> Your assignment
When you reach the line with "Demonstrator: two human" in the listing below, write out that line and every one after it exactly, and skip the pictures.

Top of Recorded data

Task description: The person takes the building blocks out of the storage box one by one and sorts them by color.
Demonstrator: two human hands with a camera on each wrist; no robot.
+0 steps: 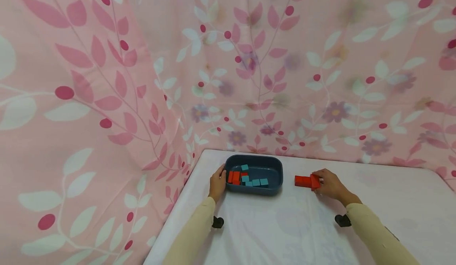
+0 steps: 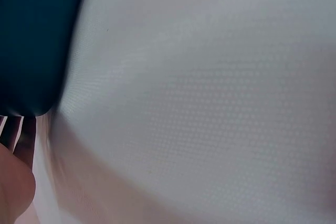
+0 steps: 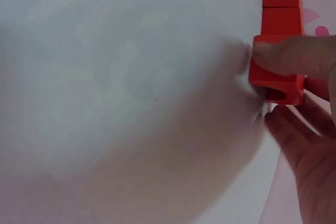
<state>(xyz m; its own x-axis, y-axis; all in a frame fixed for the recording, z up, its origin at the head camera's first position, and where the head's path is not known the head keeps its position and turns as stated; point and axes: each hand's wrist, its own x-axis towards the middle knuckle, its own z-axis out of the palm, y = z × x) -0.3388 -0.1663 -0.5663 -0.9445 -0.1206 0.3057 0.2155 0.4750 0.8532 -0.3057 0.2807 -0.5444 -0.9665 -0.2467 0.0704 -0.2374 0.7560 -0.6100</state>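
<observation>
Just left of the right hand [image 1: 330, 184], which pinches one red block [image 1: 315, 181], two other red blocks [image 1: 302, 181] align; the left hand [image 1: 217, 183] touches a tray [image 1: 254, 190], grip unclear, containing at least five teal blocks [image 1: 264, 182].

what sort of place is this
Probably a curtained-off indoor corner set up for tabletop handling, though the room beyond is hidden: pink leaf-patterned fabric surrounds it, with a white-covered table bearing a dark blue tray of small blocks.
</observation>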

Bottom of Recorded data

> Response
Demonstrator: two human hands with a camera on each wrist; no robot.
+0 steps: 
+0 steps: 
+0 steps: 
<state>(xyz m; its own x-axis, y-axis; all in a frame fixed for the recording, z up, its origin at the head camera's first position, and where the head's path is not known the head keeps its position and turns as stated; point and axes: each hand's wrist, its own x-axis towards the middle knuckle, its own z-axis out of the palm, y = z × x) -0.3388 -0.1663 -0.5663 -0.9445 -0.1206 0.3057 0.2155 0.4750 0.8532 -0.3057 0.2807 -0.5444 -0.9665 -0.2467 0.0704 -0.2374 0.7560 -0.6100</state>
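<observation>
Just left of the right hand [image 1: 330, 184], which pinches one red block [image 1: 315, 181], two other red blocks [image 1: 302, 181] align; the left hand [image 1: 217, 183] touches a tray [image 1: 254, 190], grip unclear, containing at least five teal blocks [image 1: 264, 182].

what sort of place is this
Probably a curtained-off indoor corner set up for tabletop handling, though the room beyond is hidden: pink leaf-patterned fabric surrounds it, with a white-covered table bearing a dark blue tray of small blocks.
</observation>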

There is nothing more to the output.